Смешило же Витовта охватившее Ягайлу раздумье: по-христиански ли идти с татарами на крыжаков или господь обидится на такое решение? Ну и благочестье, усмехался Витовт, прямо святой. Небось, когда списывался с Мамаем, когда привел полки под самое Куликово поле, тогда не думал: грешно или честно? И стал бы рядом с Мамаем, только сами полки возроптали. Испугался, что озлятся, перейдут к Дмитрию – и конец власти. А сейчас бояться нечего. Сейчас не мы к татарам, они к нам примыкают. И отказаться от пяти тысяч всадников – вот такого безумства и впрямь бог не простит. Зачем же их кормили, поили, приняли, срубили им хаты? Чтобы пользой эти расходы обернулись. Вся Европа поднимется! Если по сегодняшний день не поднялась, то и дальше стерпит, как десять лет терпела. Надо победить, и молчать будет вся Европа, словно воды в рот набравши. Да и что это такое – вся Европа? Это кто – Вацлав чешский? Так он сам чуть дышит. Кто еще – Сигизмунд венгерский? Этот, правда, начнет кричать. Но какой страх с его крика. Если и найдет сторонников, то исключительно для устных протестов или негодующих писем. Войну не начнут, а все прочее не имеет значения.
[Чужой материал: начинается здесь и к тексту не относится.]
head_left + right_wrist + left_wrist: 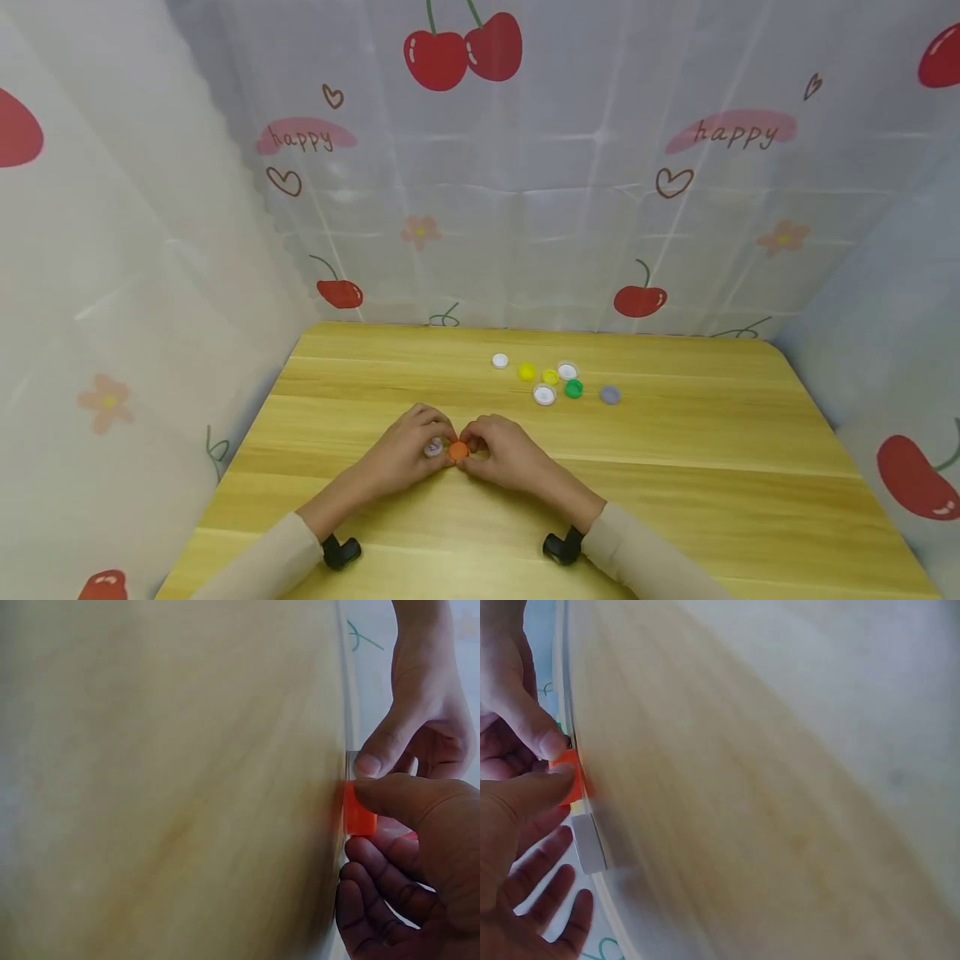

Как-то утром поехали на прогулку и за слободой наткнулись на татарский отряд младшего хана Багардина. Но сначала увидали не татар, увидали густую толпу рыцарей и крестьян-загонщиков. Подскакали, народ раздался в стороны, и открылось утоптанное поле. По двум дальним концам его стояли шеренгами конные татары, а посередине поля кругами и восьмерками носился в галоп татарин, водя в коротком поводе вторую лошадь, к седлу которой был привязан набитый соломой болван с глухим немецким шлемом. За этим странным развлечением наблюдали Багардин и несколько сотников.